▸ WHAT TO WORK ON:
Write out every line below that includes the word "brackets".

=======

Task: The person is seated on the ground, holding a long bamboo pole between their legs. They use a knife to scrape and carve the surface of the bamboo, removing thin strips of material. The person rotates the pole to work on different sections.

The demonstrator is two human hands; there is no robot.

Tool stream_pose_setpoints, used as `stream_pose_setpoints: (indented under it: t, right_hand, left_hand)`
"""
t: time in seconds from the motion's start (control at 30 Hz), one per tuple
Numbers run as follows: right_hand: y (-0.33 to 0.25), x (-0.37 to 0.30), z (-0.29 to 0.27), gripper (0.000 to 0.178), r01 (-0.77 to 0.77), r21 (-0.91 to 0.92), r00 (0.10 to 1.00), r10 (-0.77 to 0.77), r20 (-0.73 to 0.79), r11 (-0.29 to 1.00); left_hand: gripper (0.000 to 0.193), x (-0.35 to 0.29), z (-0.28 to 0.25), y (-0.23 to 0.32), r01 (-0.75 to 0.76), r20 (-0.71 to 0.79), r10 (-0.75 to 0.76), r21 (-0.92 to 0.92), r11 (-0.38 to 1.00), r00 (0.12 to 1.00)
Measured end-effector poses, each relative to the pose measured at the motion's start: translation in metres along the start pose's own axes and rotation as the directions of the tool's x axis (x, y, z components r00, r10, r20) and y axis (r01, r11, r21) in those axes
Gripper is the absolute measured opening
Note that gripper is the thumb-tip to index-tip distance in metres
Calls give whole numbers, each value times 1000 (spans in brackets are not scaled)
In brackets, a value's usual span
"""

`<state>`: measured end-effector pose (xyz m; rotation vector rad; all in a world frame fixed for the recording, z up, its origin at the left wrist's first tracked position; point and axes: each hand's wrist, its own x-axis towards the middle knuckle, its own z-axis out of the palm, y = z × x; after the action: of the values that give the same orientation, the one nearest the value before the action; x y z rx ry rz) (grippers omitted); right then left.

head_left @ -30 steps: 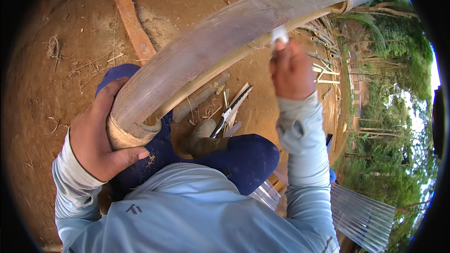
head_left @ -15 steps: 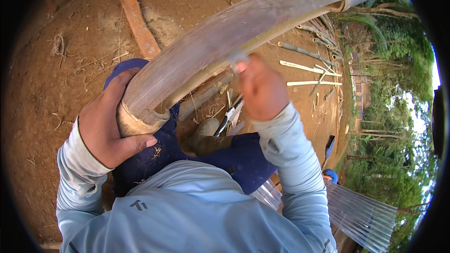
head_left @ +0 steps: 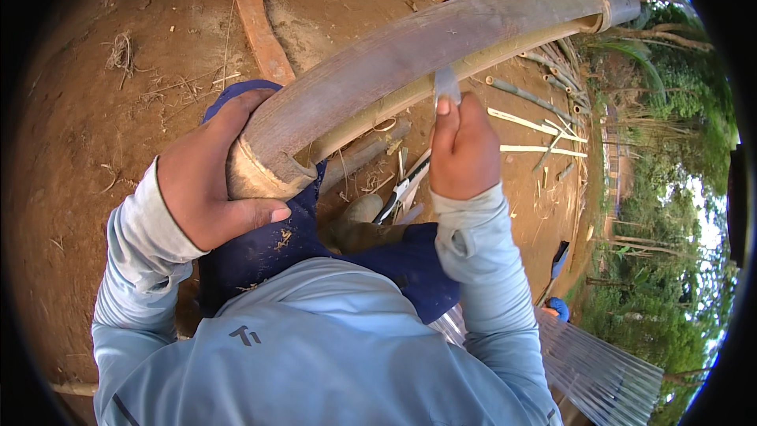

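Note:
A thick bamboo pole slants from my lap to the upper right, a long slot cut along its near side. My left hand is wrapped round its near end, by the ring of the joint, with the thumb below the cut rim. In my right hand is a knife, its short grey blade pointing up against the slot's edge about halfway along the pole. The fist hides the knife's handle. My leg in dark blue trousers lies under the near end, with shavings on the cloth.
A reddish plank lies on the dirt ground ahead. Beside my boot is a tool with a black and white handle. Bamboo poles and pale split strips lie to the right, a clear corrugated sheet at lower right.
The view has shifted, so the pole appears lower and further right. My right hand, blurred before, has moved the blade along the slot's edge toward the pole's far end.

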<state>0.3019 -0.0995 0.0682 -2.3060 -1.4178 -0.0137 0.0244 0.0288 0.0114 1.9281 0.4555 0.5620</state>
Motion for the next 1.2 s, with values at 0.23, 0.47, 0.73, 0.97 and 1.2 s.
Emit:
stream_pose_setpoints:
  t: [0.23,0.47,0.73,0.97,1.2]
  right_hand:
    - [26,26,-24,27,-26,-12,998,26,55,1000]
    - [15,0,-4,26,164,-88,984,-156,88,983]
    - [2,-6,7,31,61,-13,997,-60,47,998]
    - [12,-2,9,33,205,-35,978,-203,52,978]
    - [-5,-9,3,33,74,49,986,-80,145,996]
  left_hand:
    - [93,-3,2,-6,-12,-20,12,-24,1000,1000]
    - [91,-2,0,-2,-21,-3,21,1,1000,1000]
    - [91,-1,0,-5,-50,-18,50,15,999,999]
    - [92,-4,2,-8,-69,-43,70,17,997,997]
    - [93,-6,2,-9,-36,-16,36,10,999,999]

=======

▸ YOUR SOLUTION:
Calls give whole numbers, each value times 1000 (spans in brackets are not scaled)
In brackets, a value's usual span

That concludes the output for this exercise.